The most visible items of a language, scripts and orthographies are “emotionally loaded”, indicating as they do group loyalities and identities. Rather than being mere instruments of a practical nature, they are symbolic systems of great social significance which may moreover, have profound effects on the social structure of a speech community. […] Language attitudes such as the desire to have an orthography which makes the language in question graphically similar to another or, conversely, makes the language dissimilar to another, may be irrational but they are social facts which often strongly influence the success of a proposed system.
Runic writing in the older period provided an extraordinary skill in society and was presumably elitist in nature (cf. Düwel 2008; also Lühti 2006). To judge from the earliest extant runic inscriptions, which mostly contain personal names and brief identifications, it is hard to imagine that runes have had any real practical function in Germania Libera and more likely served as badges of identity and prestige (pace Moltke 1985 and Spurkland 2005). The Roman-Iron-Age bogfinds from Illerup in Denmark seem to support a link between elitist status and early runes (see, e.g., Pauli Jensen 2003; 2011; on the dating of the Illerup and Vimose finds, cf. Imer 2011, 2015). As Ilkjær notes,
[t]he composition of the finds shows that the runes belong together with particular groups in the army. Nithijo and Laguthewa are both inscribed on shield hand-grips of silver, and are thus linked to the élite; Swarta is also on a shield hand-grip, but of bronze. Equipment of that material belongs to the upper 10%, but not to the very top level. The same is true of the indecipherable inscription on a chape, and Wagnijo, as we have already seen, was probably one of the leaders among the attackers (Ilkjær 2002: 116; italics M. S.).
When it comes to social and political structures, elite groups figure prominently in the archeological find material of the Early Runic period: large farms including halls, gold jewellery, brooches, imported objects with or without runic inscriptions, rich graves and magnificent weapons (cf. Axboe 2002; for a comprehensive overview of runic inscriptions on weapons, see Düwel 1981; Grünzweig 2004). A prestige function of the objects on which the major part of the inscriptions appears is almost beyond doubt (see Imer 2015: Ch. 3; cf. Lühti 2006, on South Germanic inscriptions). Very often our evidence springs from the elite, which had the economic resources, the contacts and skills to develop an independent ideology and iconography. As Wicker (2010) points out, however, it is not the elites themselves who established the iconography, but rather the artisans and craftsmen. This applies in particular to the manufacturing of the gold bracteates from the fifth to seventh century AD (see below). The relation between craftsmen and elites is an intricate one, and Wicker’s approach is probably more faithfully sociological than Hauck’s (as reflected e.g. by Axboe 2002; cf. Wicker and Williams 2012).

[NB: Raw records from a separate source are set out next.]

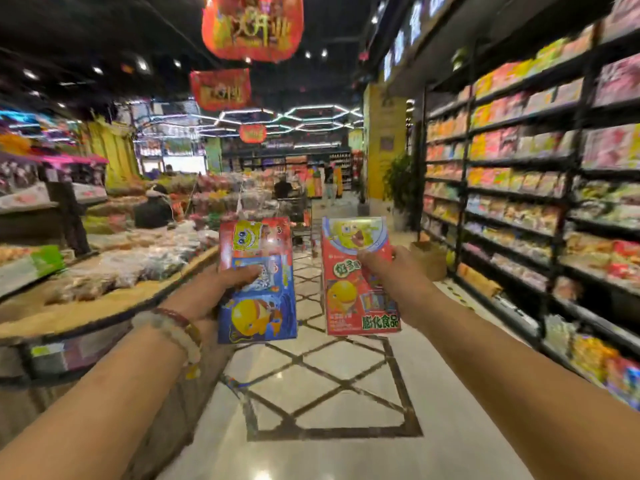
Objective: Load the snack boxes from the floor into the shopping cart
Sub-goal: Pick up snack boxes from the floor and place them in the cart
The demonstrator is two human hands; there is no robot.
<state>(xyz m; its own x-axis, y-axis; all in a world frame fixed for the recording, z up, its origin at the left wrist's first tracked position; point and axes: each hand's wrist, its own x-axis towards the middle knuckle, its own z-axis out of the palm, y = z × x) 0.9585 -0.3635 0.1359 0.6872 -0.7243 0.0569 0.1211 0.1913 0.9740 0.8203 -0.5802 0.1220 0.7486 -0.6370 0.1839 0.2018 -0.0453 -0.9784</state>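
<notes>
Both arms are stretched out in front of me in a shop aisle. My left hand (221,289) grips a blue and red snack box (258,306) by its left edge, thumb across the front. It looks like a blue box lying in front of a red one. My right hand (391,275) grips a red snack box (353,271) by its right edge. Both are held upright at chest height, side by side with a gap between them. A shopping cart (300,216) stands farther down the aisle, partly hidden behind the boxes.
Tall shelves of snack packets (519,188) line the right side. A low curved display counter (104,289) with bagged goods runs along the left. The tiled floor (322,393) stretches ahead between them. People stand in the distance.
</notes>
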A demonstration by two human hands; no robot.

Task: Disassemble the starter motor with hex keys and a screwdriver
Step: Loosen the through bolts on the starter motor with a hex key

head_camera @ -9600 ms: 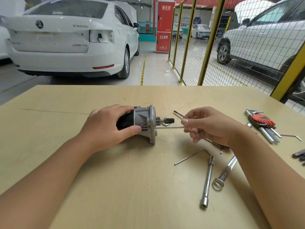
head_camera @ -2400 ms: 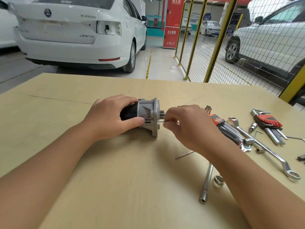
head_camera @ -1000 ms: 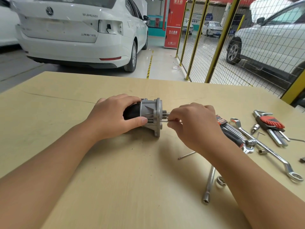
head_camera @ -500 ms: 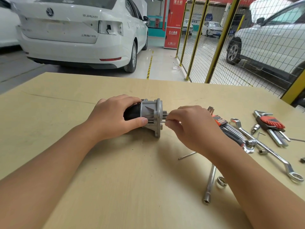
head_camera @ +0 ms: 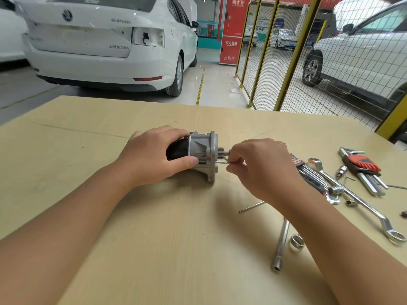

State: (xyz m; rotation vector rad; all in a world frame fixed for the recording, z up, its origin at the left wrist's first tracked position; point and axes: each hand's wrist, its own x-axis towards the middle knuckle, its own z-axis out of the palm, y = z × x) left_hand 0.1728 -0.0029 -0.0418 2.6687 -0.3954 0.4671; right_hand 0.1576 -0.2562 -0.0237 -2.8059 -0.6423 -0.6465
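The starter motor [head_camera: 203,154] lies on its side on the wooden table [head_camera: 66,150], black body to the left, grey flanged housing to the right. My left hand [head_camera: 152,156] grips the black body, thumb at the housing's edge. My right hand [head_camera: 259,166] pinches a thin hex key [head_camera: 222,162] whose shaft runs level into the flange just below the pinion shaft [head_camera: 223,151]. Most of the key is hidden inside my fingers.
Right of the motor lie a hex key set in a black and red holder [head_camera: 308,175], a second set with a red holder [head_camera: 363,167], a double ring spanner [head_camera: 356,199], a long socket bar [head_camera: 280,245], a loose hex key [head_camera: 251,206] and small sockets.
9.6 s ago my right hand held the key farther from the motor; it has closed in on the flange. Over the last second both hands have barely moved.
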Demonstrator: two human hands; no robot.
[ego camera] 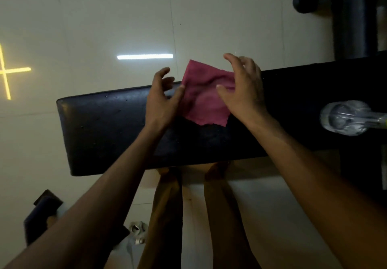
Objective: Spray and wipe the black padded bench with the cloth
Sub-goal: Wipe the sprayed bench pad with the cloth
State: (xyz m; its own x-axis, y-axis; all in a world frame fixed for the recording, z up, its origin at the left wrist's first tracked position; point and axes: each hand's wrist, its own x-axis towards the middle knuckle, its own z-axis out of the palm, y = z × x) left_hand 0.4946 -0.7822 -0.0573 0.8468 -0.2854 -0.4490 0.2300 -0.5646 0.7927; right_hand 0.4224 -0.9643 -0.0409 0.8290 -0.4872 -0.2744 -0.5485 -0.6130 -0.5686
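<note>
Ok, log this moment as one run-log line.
stage: cloth handling, wiping not begun | left hand: pinches cloth edge | right hand: holds cloth | bench: droplets visible | spray bottle: lying on bench

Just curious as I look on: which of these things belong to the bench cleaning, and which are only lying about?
For the job:
black padded bench
red cloth
clear bottle
left hand
right hand

Lying about:
dark object on the floor
small white thing
black frame
</note>
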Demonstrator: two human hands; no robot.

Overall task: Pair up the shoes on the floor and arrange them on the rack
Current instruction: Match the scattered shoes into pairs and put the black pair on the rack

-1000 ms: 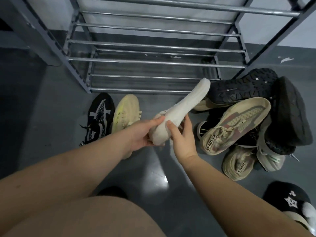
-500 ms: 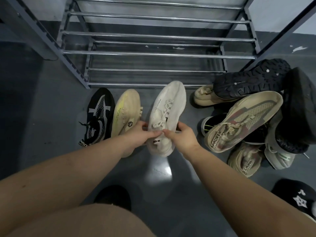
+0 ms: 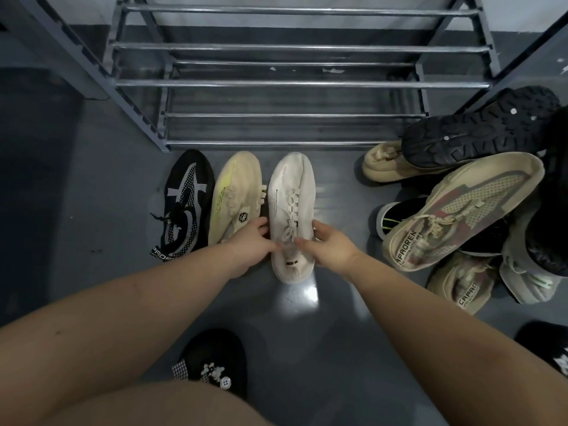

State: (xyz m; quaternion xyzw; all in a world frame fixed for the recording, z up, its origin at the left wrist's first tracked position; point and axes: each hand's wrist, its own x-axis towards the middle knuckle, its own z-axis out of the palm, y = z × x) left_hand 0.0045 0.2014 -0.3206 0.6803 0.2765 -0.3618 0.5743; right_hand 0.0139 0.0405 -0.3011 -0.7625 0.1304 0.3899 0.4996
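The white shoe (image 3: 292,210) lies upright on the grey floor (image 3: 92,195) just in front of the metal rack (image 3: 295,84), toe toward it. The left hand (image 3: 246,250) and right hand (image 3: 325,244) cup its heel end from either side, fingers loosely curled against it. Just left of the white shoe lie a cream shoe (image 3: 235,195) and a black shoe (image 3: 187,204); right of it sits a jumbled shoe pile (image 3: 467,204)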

But who were the literates who fabricated the earliest runic inscriptions? It is impressive to note that of the more than 15,000 Roman-Iron-Age pieces unearthed from the Illerup bog in Denmark, pieces of Germanic weaponry and other military equipment, less than fifteen bear runic inscriptions, that is, not even one percent of the finds (Ilkjær 2002: 115‒116). Fairfax (2014: 188) assumes similar conditions in the Roman context and states that “the limited use of writing amongst the Latins in the earliest centuries of Latin epigraphy likewise resulted in very few surviving objects bearing inscriptions.” With reference to Wallace (1989: 123‒125), he suggests that writing and epigraphic use in both cultures were “acquired by the wealthiest families as a symbol of prestige”, and then spread beyond the circles of this elite group who had introduced it. The dearth of runic finds in the early period clearly supports the notion of a limited group of users ‒ probably a small number of well-born Germani in a setting without a public educational system or centralized bureaucracy to promulgate it (cf. Fairfax 2014: 189).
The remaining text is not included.